Vous pouvez choisir d’exiger que toutes les conversations dans une demande de tirage, y compris celles sur les alertes d’code scanning, soient résolues avant qu’une demande de tirage puisse être fusionnée. Pour plus d’informations, consultez « À propos des branches protégées ».

Résolution d’une alerte sur votre demande de tirage

Toute personne disposant d’un accès en poussée à une demande de tirage peut résoudre une alerte d’code scanning identifiée sur cette demande de tirage. Si vous commitez des modifications apportées à la demande de tirage, une nouvelle exécution des vérifications de la demande de tirage est déclenchée. Si vos modifications résolvent le problème, l’alerte est fermée et l’annotation supprimée.

Ignorer une alerte sur votre demande de tirage

Une autre façon de fermer une alerte consiste à l’ignorer. Vous pouvez ignorer une alerte si vous ne pensez pas qu’elle doit être résolue. Par exemple, dans le cas d’une erreur présente dans du code utilisé uniquement à des fins de test, ou quand l’effort de correction de l’erreur est supérieur à l’avantage potentiel que représente l’amélioration du code. Si vous disposez d’une autorisation d’écriture pour le dépôt, le bouton Ignorer est disponible dans les annotations de code et dans le résumé des alertes. Quand vous cliquez sur Ignorer, vous êtes invité à choisir une raison de fermer l’alerte. Capture d’écran d’une alerte d’analyse de code avec une liste déroulante pour choisir la raison du rejet mise en évidence Il est important de choisir le motif approprié dans le menu déroulant, car cela peut avoir une incidence sur l’inclusion ou non d’une requête dans une analyse future. Si vous le souhaitez, vous pouvez commenter un licenciement pour enregistrer le contexte d’un licenciement d’alerte. Le commentaire sur le licenciement est ajouté à la chronologie des alertes et peut être utilisé comme justification lors de l’audit et de la création de rapports. Vous pouvez récupérer ou définir un commentaire à l’aide de l’API REST d’analyse du code. Le commentaire est contenu dans dismissed_comment pour le point de terminaison alerts/{alert_number}. Pour plus d’informations, consultez « Analyse du code ».

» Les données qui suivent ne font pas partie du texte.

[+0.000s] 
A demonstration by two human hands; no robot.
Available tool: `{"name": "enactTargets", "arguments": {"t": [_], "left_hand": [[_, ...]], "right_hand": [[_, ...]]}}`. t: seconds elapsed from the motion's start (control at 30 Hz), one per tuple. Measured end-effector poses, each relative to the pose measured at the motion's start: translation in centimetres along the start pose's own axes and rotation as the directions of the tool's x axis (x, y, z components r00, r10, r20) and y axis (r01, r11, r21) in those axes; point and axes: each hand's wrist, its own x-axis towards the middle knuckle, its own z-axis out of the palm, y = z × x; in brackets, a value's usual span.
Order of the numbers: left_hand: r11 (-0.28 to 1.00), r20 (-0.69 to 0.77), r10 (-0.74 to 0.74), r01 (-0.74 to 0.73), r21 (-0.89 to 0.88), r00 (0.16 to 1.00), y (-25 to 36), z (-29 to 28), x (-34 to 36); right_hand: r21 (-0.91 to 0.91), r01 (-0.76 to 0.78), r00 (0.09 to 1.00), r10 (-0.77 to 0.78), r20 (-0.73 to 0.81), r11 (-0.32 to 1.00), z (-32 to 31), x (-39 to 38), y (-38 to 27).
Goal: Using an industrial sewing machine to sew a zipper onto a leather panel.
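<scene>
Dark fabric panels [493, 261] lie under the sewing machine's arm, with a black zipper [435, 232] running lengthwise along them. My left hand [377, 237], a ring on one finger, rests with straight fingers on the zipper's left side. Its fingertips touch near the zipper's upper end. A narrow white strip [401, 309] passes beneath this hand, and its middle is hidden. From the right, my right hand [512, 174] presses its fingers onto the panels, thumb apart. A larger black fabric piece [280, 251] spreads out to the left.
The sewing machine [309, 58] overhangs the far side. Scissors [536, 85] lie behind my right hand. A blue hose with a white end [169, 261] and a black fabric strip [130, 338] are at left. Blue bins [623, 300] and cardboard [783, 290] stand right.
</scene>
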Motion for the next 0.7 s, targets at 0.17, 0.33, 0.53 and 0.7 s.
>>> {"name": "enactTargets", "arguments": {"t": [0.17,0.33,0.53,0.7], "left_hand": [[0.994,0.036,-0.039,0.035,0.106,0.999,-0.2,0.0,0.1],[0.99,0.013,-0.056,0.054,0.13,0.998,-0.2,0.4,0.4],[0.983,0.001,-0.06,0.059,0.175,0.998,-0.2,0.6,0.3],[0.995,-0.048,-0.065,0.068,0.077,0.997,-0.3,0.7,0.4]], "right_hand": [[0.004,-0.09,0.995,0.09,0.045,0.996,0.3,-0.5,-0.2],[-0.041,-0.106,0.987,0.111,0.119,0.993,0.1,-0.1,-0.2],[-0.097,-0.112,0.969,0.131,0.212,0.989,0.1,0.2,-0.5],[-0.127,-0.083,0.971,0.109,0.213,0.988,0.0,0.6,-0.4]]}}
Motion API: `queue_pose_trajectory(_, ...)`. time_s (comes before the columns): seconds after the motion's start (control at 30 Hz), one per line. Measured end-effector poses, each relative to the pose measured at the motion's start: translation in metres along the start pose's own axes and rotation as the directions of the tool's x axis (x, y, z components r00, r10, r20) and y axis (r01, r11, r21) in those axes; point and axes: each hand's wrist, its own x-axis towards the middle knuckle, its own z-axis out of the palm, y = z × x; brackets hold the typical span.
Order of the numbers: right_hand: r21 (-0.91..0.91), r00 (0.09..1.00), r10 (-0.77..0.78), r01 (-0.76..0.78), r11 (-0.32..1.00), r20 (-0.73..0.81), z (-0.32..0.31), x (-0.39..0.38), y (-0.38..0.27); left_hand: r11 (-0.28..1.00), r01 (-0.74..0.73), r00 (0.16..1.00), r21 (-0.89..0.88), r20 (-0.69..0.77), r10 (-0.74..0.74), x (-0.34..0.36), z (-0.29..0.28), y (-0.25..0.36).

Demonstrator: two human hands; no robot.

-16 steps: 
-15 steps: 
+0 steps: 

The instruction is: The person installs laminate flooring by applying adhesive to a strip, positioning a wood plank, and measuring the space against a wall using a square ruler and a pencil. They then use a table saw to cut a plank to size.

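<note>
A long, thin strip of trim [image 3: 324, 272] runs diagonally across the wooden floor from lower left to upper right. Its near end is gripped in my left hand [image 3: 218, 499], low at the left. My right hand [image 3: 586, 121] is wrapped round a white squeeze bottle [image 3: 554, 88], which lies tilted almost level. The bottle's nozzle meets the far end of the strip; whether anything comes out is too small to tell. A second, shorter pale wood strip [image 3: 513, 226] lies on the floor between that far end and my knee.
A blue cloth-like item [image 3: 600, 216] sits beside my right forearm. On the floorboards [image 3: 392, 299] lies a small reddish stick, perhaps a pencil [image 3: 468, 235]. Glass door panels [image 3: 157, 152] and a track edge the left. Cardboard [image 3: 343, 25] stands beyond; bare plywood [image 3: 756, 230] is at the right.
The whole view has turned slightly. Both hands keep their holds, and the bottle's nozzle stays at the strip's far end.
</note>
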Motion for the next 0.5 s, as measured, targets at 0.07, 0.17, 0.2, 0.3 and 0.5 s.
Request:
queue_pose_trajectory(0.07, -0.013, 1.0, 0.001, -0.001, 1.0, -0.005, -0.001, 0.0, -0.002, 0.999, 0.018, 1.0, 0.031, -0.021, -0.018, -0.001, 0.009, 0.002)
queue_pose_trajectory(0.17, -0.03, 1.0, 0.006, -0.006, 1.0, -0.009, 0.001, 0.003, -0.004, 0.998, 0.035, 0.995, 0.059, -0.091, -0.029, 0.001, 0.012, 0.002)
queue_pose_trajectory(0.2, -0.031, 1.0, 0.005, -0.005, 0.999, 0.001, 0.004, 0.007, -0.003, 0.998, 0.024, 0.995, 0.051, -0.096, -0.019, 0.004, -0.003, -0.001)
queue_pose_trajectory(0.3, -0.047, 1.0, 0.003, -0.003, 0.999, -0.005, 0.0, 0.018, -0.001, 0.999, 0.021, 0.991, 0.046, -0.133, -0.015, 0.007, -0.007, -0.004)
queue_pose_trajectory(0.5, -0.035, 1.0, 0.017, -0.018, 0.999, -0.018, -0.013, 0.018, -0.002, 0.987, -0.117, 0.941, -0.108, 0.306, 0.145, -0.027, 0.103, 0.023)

Si vous ignorez une alerte CodeQL que vous considérez comme un résultat faux positif, par exemple parce que le code utilise une bibliothèque d’assainissement qui n’est pas prise en charge, envisagez de contribuer au dépôt CodeQL et d’améliorer l’analyse. Pour plus d’informations sur CodeQL, consultez « Contribution à CodeQL ».

Pour plus d’informations sur l’abandon d’alertes, consultez « Gestion des alertes d’code scanning pour votre dépôt ».